__Required action__:
When you reach the line holding "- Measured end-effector" in the material below, return that line and each one after it, word for word, with the pictures dropped.

__Supplied data__:
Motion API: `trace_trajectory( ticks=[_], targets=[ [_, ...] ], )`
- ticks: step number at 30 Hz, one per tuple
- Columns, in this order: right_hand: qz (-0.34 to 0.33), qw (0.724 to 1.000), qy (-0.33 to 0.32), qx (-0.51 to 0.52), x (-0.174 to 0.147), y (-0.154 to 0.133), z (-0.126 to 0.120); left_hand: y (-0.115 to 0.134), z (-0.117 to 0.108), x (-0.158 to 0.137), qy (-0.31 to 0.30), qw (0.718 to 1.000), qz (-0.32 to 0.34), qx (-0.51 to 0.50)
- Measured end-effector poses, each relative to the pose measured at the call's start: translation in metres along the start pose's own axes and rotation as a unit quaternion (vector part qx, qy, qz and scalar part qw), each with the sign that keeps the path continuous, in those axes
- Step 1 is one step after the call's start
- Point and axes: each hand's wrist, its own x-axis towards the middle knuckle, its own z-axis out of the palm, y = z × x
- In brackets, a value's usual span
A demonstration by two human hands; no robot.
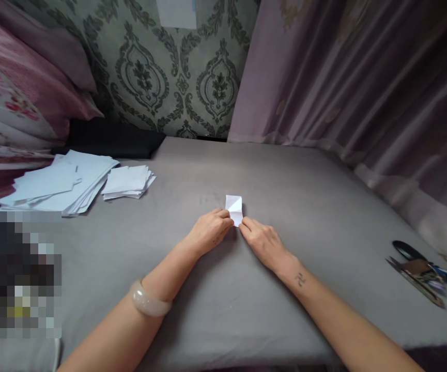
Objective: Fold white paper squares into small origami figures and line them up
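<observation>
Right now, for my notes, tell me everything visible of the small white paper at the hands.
The small white paper looks thin, roughly rectangular, with crease lines, one diagonal. It seems to lie on the grey surface, longer sides running away from the person. The left hand touches its near left side, the right hand its near right corner; covered parts don't show.

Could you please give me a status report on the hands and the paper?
Left hand and right hand at paper. Paper creased, partly covered by left hand. No obstruction seen beside it.
</observation>
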Motion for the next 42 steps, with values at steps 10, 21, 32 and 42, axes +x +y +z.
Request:
trace_trajectory(
  ticks=[10,21,32,42],
  targets=[
    [0.057,0.988,0.025,0.141,-0.019,0.008,0.005,0.007,-0.011,-0.004,-0.051,0.996,0.031,0.072],
    [0.059,0.997,-0.008,0.044,-0.028,0.0,-0.001,0.005,-0.009,-0.006,-0.038,0.999,0.004,0.035],
    [0.289,0.896,0.068,0.33,0.014,0.009,0.01,0.009,-0.01,-0.008,-0.018,0.999,0.025,0.04],
    [0.149,0.964,0.202,0.091,0.017,-0.004,0.013,0.01,-0.014,-0.005,0.259,0.961,-0.006,0.096]
  ],
)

__Problem solution__:
- Measured end-effector poses, each relative to the pose measured at the call's start: translation in metres along the start pose's own axes and rotation as a unit quaternion (vector part qx, qy, qz and scalar part qw), each with the sign that keeps the path continuous, in those axes
- Step 1 is one step after the call's start
- Point and axes: each hand's wrist, its own x-axis towards the middle knuckle, its own z-axis out of the palm, y = z × x
- In brackets, a value's usual span
A demonstration by two human hands; no robot.
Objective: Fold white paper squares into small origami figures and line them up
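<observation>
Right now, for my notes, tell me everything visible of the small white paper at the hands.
The small white paper looks thin, roughly rectangular, with crease lines, one diagonal. It seems to lie on the grey surface, longer sides running away from the person. The left hand touches its near left side, the right hand its near right corner; covered parts don't show.

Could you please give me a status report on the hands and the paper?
Left hand and right hand at paper. Paper creased, partly covered by left hand. No obstruction seen beside it.
</observation>
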Motion for the next 42 steps, with values at steps 10, 21, 32 and 42, axes +x +y +z.
Request:
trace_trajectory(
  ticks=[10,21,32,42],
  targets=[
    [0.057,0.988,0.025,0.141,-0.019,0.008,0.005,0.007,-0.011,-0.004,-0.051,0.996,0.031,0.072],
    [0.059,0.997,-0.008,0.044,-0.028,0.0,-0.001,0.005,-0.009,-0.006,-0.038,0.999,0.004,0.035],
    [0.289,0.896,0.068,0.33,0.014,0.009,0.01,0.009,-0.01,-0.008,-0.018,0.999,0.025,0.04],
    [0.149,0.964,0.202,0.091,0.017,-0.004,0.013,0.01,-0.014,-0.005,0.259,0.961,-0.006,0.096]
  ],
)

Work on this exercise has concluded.